Folgendes Beispiel verdeutlicht diesen Sachverhalt: Ein Arbeitnehmer ist am 01.07. d. J. wegen der Krankheit A bis einschließlich 06.08. d. J. arbeitsunfähig. Am 07.08. d. J. erkrankt er an Krankheit B, die bis zum 10.09. d. J. Arbeitsunfähigkeit verursacht. Der Arbeitgeber leistet somit die Entgeltfortzahlung aufgrund der Krankheit A bis einschließlich 06.08. d. J. Für die Krankheit B entsteht nun ein neuer Anspruch auf sechs Wochen Entgeltfortzahlung, beginnend mit dem 07.08. d. J. Der Arbeitgeber muss somit bis zum 10.09. d. J. Entgeltfortzahlung leisten.

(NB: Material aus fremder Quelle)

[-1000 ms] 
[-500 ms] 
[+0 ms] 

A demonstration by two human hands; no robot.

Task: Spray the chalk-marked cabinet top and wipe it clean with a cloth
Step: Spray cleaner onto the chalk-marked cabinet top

1.3 Die „Zwölf- und Sechs-Monats-Fristen“ bei Folgeerkrankungen

Führt dieselbe Krankheit (sog. Folgeerkrankung) nach § 3 I, 2, Zif. 2 EntgFG innerhalb von zwölf Monaten wieder zur Arbeitsunfähigkeit, so wird die bisherige Arbeitsunfähigkeit auf den Entgeltfortzahlungsanspruch angerechnet. Diese Zwölf-Monats-Frist wird vom Beginn der ersten Arbeitsunfähigkeit berechnet, für die ein neuer sechswöchiger Anspruch auf Entgeltfortzahlung besteht.

Ausnahme: Liegen nach § 3 I, 2, Zif. 1 EntgFG zwischen zwei Arbeitsunfähigkeiten mindestens sechs Monate, so entsteht ein neuer Anspruch auf sechs Wochen Entgeltfortzahlung. Dies gilt auch, wenn innerhalb dieser sechs Monate Arbeitsunfähigkeit wegen einer anderen Erkrankung besteht. Die Sechs-Monats-Frist wird dadurch auch nicht verlängert.

Dieselbe Krankheit liegt dann vor, wenn die Arbeitsunfähigkeit auf dieselbe Ursache, also dasselbe Grundleiden zurückzuführen ist.